NASA “UFOlar gerçek” dedi

Yer dışı yaşam, ister bilimle iç içe olsun ister olmasın pek çok insanın ilgisini çeken bir konu. Milyarlarca yıldızın bulunduğu ve hala genişlemeye devam eden bir evrende tek hayat belirtisi sadece bizim küçücük gezegenimizde olabilir mi? Yoksa bize ulaşmaya çalışan ama uygun iletişim yolunu bulamayan veya bulmak istemeyen farklı canlı türlerinin olduğu gezegenler de var mı?

Bir ara hayal gücüne dayalı haberlerin de etkisiyle, bilimsel olarak net bir kanıt da sunulamadığından UFO gördüm diyerek ortaya çıkan insanlar vardı. Kimileri deli damgası yedi, kimileri ise yalancılıkla itham edildi. Ancak 31 Mayıs tarihinde NASA'dan çok ilginç paylaşımlar yapıldığını gördük. Acaba biz bu paylaşımları doğru mu analiz ettik?

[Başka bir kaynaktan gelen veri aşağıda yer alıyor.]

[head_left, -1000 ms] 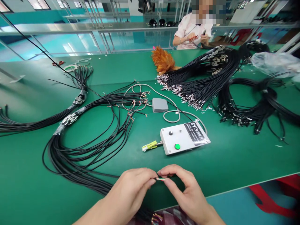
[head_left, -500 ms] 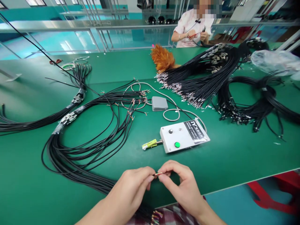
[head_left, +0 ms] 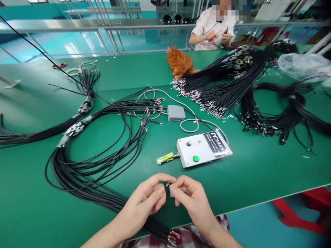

UFO kelimesi Amerikan Havacılık Kuvvetleri tarafından 1952'de dillendirilen bir terim. Açılımı 'Unidentified Flying Object' yani ' tanımlanamayan uçan nesne'. Bizim içinse bunun tam karşılığı uzaylı oldu. UFO tabiri aslında insansı olarak düşünülen canlıları işaret etmek anlamında değil, gökyüzünde görülen normal ve bilimsel olarak açıklanamayan cisimleri belirtmek için kullanılmak istenmiş.

Sonrasında NASA tarafından Ekim 2022'den itibaren bu UFO terimi UAP olarak yani 'tanımlanamayan anormal fenomen' olarak değiştirildi. Yapılan duyurularda UAP için çeşitli uzmanlık alanlarına sahip (içlerinde astrobiyoloji, okyanusbilimi, uzay politikası gibi alanlarda uzmanlaşmış kişilerin bulunduğu) bir ekip oluşturuldu. NASA bu ekibin çalışma amacının Dünya dışı varlıkları kanıtlamak değil, ulusal ve hava güvenliğini sağlamaya yönelik olduğunu duyurmuştu. Hatta çalışma sonuçlarının 2023 yılında açıklanacağını da tebliğ etmişti.

Ve geçtiğimiz Perşembe yapılan açıklamada kullanılan yöntemlerin UFO'ları açıklamak için yetersiz olduğu, güvenilir yöntemlerin eksik kaldığı, söz konusu dünya dışı yaşam varlıklarını görüntülemek için yeterli ekipmanın bulunmadığı açıklandı. Açıklamada konuşan Sean Kirkpatrick tarafından NASA'nın ayda 50-100 arası vaka ile karşılaştığını ancak bunlar arasından çok azının 'tanımlanamayacak anormallikler' olarak değerlendirildiği bunlarında %2-%5 arasında olduğunu belirtti.

NASA Genel Merkezi'ndeki Bilim Misyonu Direktörlüğü bünyesindeki Araştırmadan Sorumlu Yardımcı Yönetici Yardımcısı Dan Evans ise açıklamasında 'Tanımlanamayan nesnelerle ilişkili dünya dışı yaşam için kesinlikle ikna edici bir kanıt yok' dedi.

Sonuç olarak anormali olarak değerlendirilen %2-%5'lik vaka basında öyle bir yer aldı ki; herkes yer dışı yaşamla temas edildiği izlenimine kapıldı. Kısacası insanın hayal gücü yine bilimin ötesine geçti.

Yer dışı yaşam konusunda bekledikleri haberi almak isteyenlere üzücü bir açıklamada NASA'nın UAP ekibinin başkanı Spergel' den geldi. Spergel: 'İnsan olmayan zekanın kanıtı olan bir şey gördüğümüzü iddia etmek, olağanüstü kanıtlar gerektirir ve biz bunu görmedik' dedi.

İnsanların genel eğiliminin NASA'nın bir şeyler sakladığı yönünde olmasından kaynaklı 31 Mayıs tarihinde tüm Dünya'ya açık – şeffaf olarak düzenlenen bu panel belki bazı algılarında yıkılmasına olanak sağlayacaktır.

Ancak bu açıklama hiçbir zaman yer dışı yaşamın varlığını reddetmek olarak düşünülmemelidir. Teknoloji geliştikçe uygun ekipmanlar sayesinde yakın bir gelecekte olmasa da farklı yaşamların kanıtlarına ulaşmak mümkün olabilir. Veya bu çok merak ettiğimiz farklı yaşamlar bize ulaşmanın bir yolunu bulabilir.